23 Consent of Coopers & Lybrand L.L.P.
9
EXHIBIT 23
Consent of Independent Accountants
We consent to the incorporation by reference in this registration
statement of Citation Corporation and subsidiaries on Form S-8 of
our report dated November 19, 1996, on our audits of the
consolidated financial statements of Citation Corporation and
subsidiaries as of September 29, 1996 and October 1, 1995, and for
the years ended September 29, 1996, October 1, 1995, and October 2,
1994, which report is included in the Annual Report on Form 10-K
for the fiscal year ended September 29, 1996.
We consent to the incorporation by reference in this registration
statement of Citation Corporation and subsidiaries on Form S-8 of
our report dated November 13, 1995, on our audits of the
consolidated financial statements of Citation Corporation and
subsidiaries as of October 1, 1995 and October 2, 1994, and for the
years ended October 1, 1995, October 2, 1994 and October 3, 1993,
which report is included in the Annual Report on Form 10-K for the
fiscal year ended October 1, 1995.
We consent to the incorporation by reference in this registration
statement of Citation Corporation and subsidiaries on Form S-8 of
our report dated August 1, 1995, on our audits of the consolidated
financial statements of Citation Corporation and subsidiaries as of
July 2, 1995, October 2, 1994, and October 3, 1993, and for the
nine-month period ended July 2, 1995 and the years ended October 2,
1994, October 3, 1993 and September 27, 1992, which report is
included in the Form S-3 (File No. 33-95428).
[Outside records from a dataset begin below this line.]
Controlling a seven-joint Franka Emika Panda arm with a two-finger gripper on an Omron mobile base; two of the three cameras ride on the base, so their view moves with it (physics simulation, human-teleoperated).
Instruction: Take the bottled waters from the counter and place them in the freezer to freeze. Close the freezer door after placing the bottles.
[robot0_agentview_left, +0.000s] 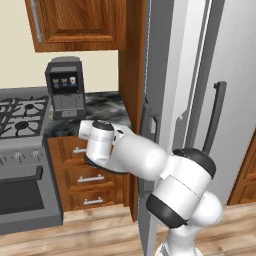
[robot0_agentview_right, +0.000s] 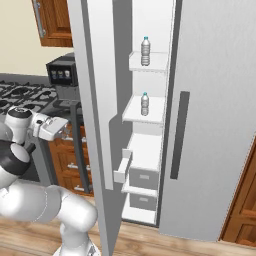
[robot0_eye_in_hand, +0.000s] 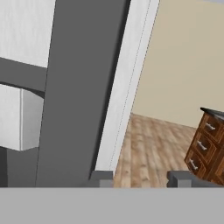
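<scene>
Marbled counter (robot0_agentview_left: 102, 102), smooth grey freezer door (robot0_agentview_right: 95, 100)

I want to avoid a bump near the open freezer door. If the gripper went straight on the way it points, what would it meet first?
Judging by the hand view, the gripper points past the freezer door's edge; likely the wooden floor first, though depth is unclear.

**A home kitchen**

A grey gas stove (robot0_agentview_left: 22, 117) with black burner grates stands beside a dark marbled counter (robot0_agentview_left: 102, 102) over brown wooden drawers (robot0_agentview_left: 82, 177) with silver handles. A coffee machine (robot0_agentview_left: 65, 87) sits at the counter's back edge under wooden wall cabinets (robot0_agentview_left: 80, 22). A tall light-grey freezer (robot0_agentview_right: 210, 125) stands open on a wood-plank floor (robot0_eye_in_hand: 148, 151).
</scene>
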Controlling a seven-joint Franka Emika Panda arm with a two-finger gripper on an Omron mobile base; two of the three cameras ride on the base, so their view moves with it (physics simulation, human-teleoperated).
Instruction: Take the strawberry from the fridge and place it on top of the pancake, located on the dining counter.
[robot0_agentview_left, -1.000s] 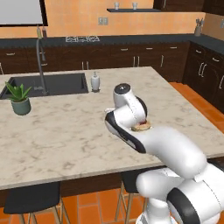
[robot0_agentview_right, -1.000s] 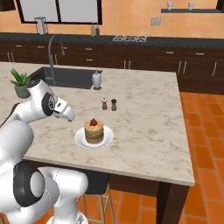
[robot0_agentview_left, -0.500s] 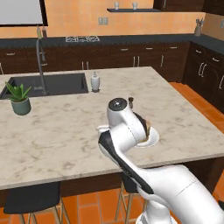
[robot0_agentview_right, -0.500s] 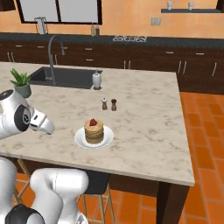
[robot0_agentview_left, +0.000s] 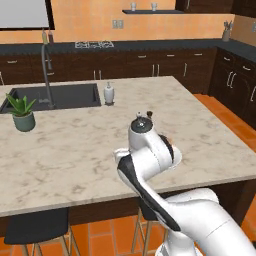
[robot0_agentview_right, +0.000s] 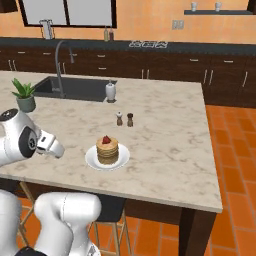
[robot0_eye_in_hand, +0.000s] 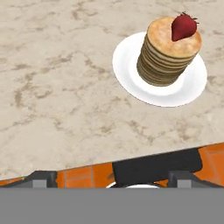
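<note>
Withdrawn toward the near edge of the tabletop (robot0_agentview_right: 165, 125), the jaws are apart and empty, while the strawberry (robot0_agentview_right: 106, 139) sits on the pancake (robot0_agentview_right: 107, 150), on its plate (robot0_eye_in_hand: 131, 74).

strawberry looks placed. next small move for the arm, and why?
Probably none beyond holding the arm clear. The strawberry already sits on top of the pancake on its white plate on the dining counter. The fingertips frame only counter edge and floor, with nothing between them.

Strawberry (robot0_eye_in_hand: 183, 26) atop plated pancake stack (robot0_eye_in_hand: 168, 50), dining counter (robot0_eye_in_hand: 57, 87) beneath
</note>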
We consent to the incorporation by reference in this registration
statement of Citation Corporation on Form S-8 of our report dated
December 13, 1993, except for Notes 6 and 13, as to which the dates
are May 13, 1994 and July 1, 1994, respectively, on our audits of
the financial statements of Citation Corporation as of October 3,
1993 and September 27, 1992, and for the years ended October 3,
1993, September 27, 1992, and September 29, 1991, which report is
included in the Form S-1 (File No. 33-79804).